COVID antivirals are heavily marketed. It's not clear how well they work

Observational studies of the drugs included in the analysis concluded that the drugs halve the risk of hospitalisation, but the researchers are concerned that the results might be biased by differing trial designs. Generally, scientists look to randomised controlled trials for gold-standard evidence.
New Zealand stopped subsidising Lagevrio in 2024 due to concerns about its effectiveness.
Australia's COVID-19 Evidence Taskforce recommends against using the drug, which costs $1102 a pack.
Despite that, Australian doctors gave out 315,000 scripts last year, plus another 243,000 for Paxlovid. Lagevrio and Paxlovid were the fifth and ninth-most-expensive drugs to taxpayers in 2023-24.

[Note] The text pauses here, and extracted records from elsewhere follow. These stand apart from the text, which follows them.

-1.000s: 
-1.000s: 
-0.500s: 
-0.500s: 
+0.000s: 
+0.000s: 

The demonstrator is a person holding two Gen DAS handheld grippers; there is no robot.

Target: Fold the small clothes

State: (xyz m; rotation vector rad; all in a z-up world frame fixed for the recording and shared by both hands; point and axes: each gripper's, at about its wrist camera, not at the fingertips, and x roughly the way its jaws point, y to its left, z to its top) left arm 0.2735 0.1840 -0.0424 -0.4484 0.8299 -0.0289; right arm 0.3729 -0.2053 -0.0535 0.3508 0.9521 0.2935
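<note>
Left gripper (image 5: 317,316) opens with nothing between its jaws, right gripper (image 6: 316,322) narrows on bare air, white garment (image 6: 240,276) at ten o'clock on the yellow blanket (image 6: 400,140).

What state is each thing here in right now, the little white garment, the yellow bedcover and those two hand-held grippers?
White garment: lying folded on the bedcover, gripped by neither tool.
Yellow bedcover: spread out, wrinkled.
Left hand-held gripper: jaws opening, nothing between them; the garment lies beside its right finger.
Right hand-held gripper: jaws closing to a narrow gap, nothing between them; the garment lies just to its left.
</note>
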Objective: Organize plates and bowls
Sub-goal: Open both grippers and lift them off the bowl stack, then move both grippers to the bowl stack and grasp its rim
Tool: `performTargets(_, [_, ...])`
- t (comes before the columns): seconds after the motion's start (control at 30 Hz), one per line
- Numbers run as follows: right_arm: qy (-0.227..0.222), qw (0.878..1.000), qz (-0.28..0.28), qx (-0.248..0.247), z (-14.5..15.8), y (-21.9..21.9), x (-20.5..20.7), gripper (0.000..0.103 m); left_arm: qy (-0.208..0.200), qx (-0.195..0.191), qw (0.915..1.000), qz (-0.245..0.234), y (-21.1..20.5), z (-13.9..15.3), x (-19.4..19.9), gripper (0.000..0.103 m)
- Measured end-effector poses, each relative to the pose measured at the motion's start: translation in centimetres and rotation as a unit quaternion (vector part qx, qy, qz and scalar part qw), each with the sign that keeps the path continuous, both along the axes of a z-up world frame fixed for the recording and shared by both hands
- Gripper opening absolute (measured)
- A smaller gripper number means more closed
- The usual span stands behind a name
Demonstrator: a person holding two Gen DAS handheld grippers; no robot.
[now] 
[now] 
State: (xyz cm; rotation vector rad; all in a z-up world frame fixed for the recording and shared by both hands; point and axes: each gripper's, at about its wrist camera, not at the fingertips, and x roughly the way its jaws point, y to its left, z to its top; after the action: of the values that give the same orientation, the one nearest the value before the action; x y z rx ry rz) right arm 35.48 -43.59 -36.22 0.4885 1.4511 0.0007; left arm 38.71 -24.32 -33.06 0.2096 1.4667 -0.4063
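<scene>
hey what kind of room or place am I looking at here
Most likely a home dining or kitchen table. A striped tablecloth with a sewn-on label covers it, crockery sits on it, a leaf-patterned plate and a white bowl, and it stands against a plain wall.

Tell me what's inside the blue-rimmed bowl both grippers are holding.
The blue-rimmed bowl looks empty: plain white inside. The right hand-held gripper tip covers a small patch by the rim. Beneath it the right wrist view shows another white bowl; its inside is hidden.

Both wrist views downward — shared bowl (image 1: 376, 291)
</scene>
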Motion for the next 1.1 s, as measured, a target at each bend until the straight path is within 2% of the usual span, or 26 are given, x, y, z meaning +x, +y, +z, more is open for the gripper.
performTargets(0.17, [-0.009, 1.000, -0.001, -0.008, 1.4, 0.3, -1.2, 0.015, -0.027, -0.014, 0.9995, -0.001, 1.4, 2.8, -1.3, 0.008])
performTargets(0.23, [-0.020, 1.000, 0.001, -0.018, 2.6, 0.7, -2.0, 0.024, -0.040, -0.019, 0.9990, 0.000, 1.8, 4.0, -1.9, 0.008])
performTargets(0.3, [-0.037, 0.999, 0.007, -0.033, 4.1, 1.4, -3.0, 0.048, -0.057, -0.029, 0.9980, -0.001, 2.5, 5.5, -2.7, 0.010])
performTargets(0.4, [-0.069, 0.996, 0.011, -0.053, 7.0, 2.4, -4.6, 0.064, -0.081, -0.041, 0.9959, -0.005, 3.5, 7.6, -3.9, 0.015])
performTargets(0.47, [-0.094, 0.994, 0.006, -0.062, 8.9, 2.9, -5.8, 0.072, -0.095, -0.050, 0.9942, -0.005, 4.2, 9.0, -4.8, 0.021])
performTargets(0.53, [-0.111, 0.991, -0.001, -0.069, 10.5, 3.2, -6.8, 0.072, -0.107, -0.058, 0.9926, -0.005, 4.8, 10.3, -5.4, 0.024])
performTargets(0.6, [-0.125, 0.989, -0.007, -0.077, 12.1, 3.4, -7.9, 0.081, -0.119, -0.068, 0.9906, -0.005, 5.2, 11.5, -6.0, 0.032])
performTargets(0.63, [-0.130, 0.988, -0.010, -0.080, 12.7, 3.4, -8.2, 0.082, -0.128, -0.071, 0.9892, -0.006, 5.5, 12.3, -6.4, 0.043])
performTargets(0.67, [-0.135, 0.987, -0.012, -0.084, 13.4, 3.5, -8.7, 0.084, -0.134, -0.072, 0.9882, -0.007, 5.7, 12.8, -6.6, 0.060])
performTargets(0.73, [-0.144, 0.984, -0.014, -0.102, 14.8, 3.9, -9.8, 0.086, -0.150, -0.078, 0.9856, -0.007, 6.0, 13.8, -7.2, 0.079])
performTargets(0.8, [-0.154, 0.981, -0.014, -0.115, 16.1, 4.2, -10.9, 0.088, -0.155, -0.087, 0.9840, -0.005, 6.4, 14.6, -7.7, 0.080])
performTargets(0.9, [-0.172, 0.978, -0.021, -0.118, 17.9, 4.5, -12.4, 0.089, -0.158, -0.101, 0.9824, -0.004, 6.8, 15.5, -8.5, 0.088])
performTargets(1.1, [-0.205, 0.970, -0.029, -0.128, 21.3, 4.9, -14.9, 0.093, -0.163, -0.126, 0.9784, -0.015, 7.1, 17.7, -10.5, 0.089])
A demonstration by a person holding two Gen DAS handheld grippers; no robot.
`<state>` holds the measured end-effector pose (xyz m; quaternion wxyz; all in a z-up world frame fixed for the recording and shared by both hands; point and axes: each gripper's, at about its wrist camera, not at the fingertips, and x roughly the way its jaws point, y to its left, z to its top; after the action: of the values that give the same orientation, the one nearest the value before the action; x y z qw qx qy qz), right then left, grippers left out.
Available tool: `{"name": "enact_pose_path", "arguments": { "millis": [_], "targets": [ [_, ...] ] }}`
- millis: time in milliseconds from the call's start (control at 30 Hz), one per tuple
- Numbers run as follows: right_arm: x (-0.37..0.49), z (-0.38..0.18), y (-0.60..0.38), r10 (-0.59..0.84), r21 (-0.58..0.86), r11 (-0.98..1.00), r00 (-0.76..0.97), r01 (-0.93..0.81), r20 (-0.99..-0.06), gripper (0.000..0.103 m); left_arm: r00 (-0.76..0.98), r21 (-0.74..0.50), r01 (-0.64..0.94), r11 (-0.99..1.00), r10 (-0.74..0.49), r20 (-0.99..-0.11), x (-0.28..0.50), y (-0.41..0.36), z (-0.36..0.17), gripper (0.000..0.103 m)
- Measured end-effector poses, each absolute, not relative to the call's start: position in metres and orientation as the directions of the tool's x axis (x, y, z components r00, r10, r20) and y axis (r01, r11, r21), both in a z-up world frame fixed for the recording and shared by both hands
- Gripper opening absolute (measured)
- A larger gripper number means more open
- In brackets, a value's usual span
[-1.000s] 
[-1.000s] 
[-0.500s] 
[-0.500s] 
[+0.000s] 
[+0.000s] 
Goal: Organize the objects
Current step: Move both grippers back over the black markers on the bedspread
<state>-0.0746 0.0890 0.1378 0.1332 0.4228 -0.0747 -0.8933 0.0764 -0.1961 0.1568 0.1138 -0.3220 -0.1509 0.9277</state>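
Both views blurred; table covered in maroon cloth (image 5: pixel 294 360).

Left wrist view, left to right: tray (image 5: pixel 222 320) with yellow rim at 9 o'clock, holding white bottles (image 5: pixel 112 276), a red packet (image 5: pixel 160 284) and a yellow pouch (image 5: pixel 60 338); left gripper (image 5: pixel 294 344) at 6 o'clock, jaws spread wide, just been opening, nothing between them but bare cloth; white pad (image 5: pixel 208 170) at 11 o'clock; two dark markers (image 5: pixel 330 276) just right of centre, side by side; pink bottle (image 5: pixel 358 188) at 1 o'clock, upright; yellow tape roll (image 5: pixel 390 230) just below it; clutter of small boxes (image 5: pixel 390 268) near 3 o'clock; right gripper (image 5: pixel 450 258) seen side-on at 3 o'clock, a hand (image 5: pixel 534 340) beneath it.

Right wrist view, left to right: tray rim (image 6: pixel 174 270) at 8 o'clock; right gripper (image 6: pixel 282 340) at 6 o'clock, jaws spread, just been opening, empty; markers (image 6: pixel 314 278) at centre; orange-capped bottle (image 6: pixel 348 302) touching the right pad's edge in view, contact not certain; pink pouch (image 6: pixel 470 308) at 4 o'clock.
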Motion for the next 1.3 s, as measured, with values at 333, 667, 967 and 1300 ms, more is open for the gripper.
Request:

The taskforce only recommends Paxlovid for unvaccinated people. It offers a limited recommendation for those who have been vaccinated but are elderly and have multiple risk factors, while noting the evidence is 'unclear'.
'In our systematic review, there were no randomised controlled trials conducted in vaccinated people since 2022 that reported a benefit from COVID-19 antivirals against hospitalisation or death,' said Dr Laura Edwards, a researcher at the University of NSW who led the study.
'It is timely to re-evaluate whether the cost we are paying for these drugs is appropriate.'
It is plausible that the drugs may be useful for a small cohort of extremely high-risk people, who are elderly and have multiple risk factors, says Cheng. But this group is rarely enrolled in medical trials, making it difficult to work out the true efficacy.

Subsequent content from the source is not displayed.